A full, exact copy of the listing is needed, with images omitted.
-=-=-
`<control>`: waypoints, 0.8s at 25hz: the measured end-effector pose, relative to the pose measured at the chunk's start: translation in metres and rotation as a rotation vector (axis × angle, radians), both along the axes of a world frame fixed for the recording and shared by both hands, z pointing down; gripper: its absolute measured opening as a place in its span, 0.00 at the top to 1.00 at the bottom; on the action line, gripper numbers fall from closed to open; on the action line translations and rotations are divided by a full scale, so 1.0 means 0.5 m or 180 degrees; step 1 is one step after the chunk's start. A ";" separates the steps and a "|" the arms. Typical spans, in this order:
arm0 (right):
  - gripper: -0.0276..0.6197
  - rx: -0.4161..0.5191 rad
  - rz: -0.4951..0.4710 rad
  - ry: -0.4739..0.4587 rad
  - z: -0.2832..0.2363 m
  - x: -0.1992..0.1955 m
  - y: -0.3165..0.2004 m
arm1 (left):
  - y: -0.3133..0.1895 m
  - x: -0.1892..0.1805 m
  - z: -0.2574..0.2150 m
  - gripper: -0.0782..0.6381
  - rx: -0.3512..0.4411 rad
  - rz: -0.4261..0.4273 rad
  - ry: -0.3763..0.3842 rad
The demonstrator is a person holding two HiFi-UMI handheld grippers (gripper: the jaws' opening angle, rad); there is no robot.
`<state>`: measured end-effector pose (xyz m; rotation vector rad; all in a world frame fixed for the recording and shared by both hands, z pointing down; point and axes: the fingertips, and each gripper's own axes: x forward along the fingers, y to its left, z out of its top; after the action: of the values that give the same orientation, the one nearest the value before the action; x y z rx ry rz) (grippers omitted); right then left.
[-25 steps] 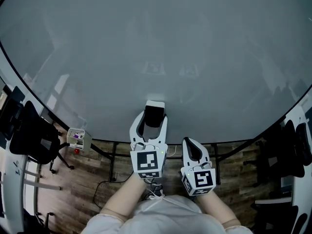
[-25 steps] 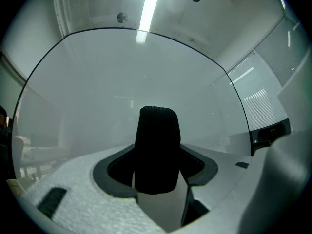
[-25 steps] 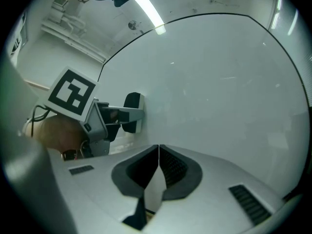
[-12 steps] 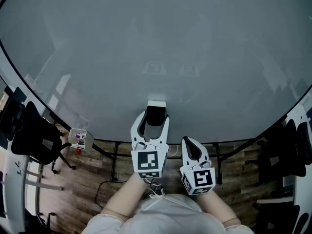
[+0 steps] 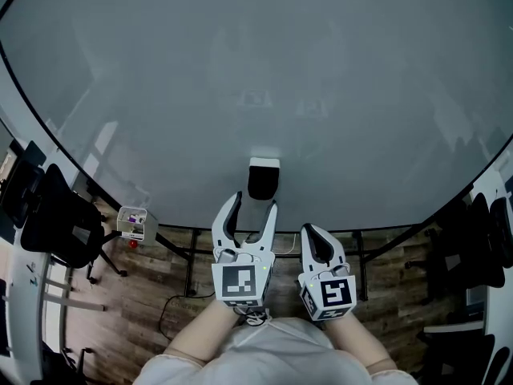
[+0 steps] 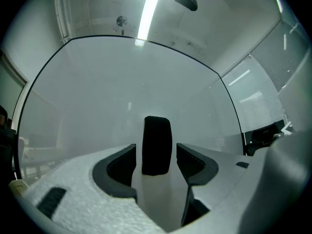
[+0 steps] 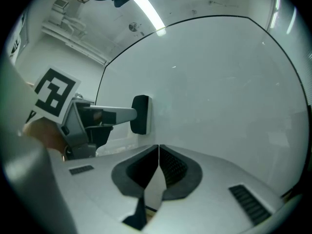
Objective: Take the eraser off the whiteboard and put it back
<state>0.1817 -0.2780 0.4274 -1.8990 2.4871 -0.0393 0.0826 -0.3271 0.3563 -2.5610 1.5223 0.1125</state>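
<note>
The eraser (image 5: 264, 179), black with a white back, sticks to the lower middle of the big whiteboard (image 5: 256, 79). My left gripper (image 5: 252, 205) is open just below it, its fingertips level with the eraser's lower edge and not gripping it. In the left gripper view the eraser (image 6: 156, 145) stands on the board ahead of the spread jaws of the left gripper (image 6: 156, 154). The right gripper view shows the eraser (image 7: 141, 114) side-on against the board, with the left gripper's finger (image 7: 114, 115) reaching to it. My right gripper (image 5: 313, 237) (image 7: 159, 149) is shut and empty, to the right.
Black office chairs stand at the left (image 5: 56, 219) and the right (image 5: 481, 247) of the board. A small box of items (image 5: 133, 223) hangs near the board's lower left edge. Black stand legs (image 5: 188, 263) and a cable lie on the wooden floor (image 5: 144, 311).
My left gripper has drawn back from the eraser, whose sides its jaws flanked before. The eraser stays on the board. The right gripper has hardly moved.
</note>
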 end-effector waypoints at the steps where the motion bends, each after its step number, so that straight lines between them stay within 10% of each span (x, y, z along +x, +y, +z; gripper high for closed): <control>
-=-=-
Exercise response:
`<control>`: waypoints, 0.8s at 25hz: the measured end-effector pose, relative to the pose measured at the chunk's start: translation in metres and rotation as a rotation vector (axis × angle, radians), both along the axes of a world frame fixed for the recording and shared by both hands, z pointing down; gripper: its absolute measured opening as a place in its span, 0.00 at the top to 1.00 at the bottom; on the action line, gripper numbers fall from closed to open; on the action line translations and rotations are divided by a full scale, so 1.0 means 0.5 m or 180 degrees; step 1 is one step after the chunk's start. A ";" separates the steps and a "|" the arms. Typical spans, in this order:
arm0 (right):
  - gripper: -0.0276..0.6197
  - rx: -0.4161..0.5191 rad
  - rz: -0.4951..0.4710 rad
  - ry: -0.4739..0.4587 rad
  - z: -0.2832..0.2363 m
  - x: -0.1992..0.1955 m
  - y: -0.3165..0.2004 m
arm1 (left):
  - y: -0.3133..0.1895 m
  - x: -0.1892..0.1805 m
  - z: -0.2574..0.2150 m
  - gripper: -0.0782..0.6381
  - rx: -0.3512..0.4411 rad
  - rz: -0.4261..0.4273 rad
  - ry: -0.3763..0.3842 rad
The demonstrator is a person holding two HiFi-UMI handheld grippers (gripper: the jaws' opening angle, rad); there is no robot.
`<state>`: measured end-effector pose (xyz m; rotation vector rad; all in a world frame fixed for the recording and shared by both hands, z pointing down; point and axes: the fingertips, and each gripper's own axes: x forward along the fingers, y to its left, z out of its top; after the action: of the values that give the same orientation, the one nearest the value before the action; x y z rx ry rz) (grippers omitted); right then left.
[-25 steps] 
[-25 steps] 
[-25 steps] 
[-12 steps] 
[+0 steps] 
[+0 steps] 
[+0 steps] 
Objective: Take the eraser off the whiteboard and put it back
<state>0.1817 -0.2780 0.4274 -1.8990 2.4871 -0.0393 0.0826 -0.3271 0.3563 -2.5610 1.5223 0.1125</state>
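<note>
The eraser (image 5: 264, 179), black with a white back, sticks to the lower middle of the big whiteboard (image 5: 256, 79). My left gripper (image 5: 252, 205) is open just below it, its fingertips level with the eraser's lower edge and not gripping it. In the left gripper view the eraser (image 6: 156, 145) stands on the board ahead of the spread jaws of the left gripper (image 6: 156, 154). The right gripper view shows the eraser (image 7: 141, 114) side-on against the board, with the left gripper's finger (image 7: 114, 115) reaching to it. My right gripper (image 5: 313, 237) (image 7: 159, 149) is shut and empty, to the right.
Black office chairs stand at the left (image 5: 56, 219) and the right (image 5: 481, 247) of the board. A small box of items (image 5: 133, 223) hangs near the board's lower left edge. Black stand legs (image 5: 188, 263) and a cable lie on the wooden floor (image 5: 144, 311).
My left gripper has drawn back from the eraser, whose sides its jaws flanked before. The eraser stays on the board. The right gripper has hardly moved.
</note>
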 end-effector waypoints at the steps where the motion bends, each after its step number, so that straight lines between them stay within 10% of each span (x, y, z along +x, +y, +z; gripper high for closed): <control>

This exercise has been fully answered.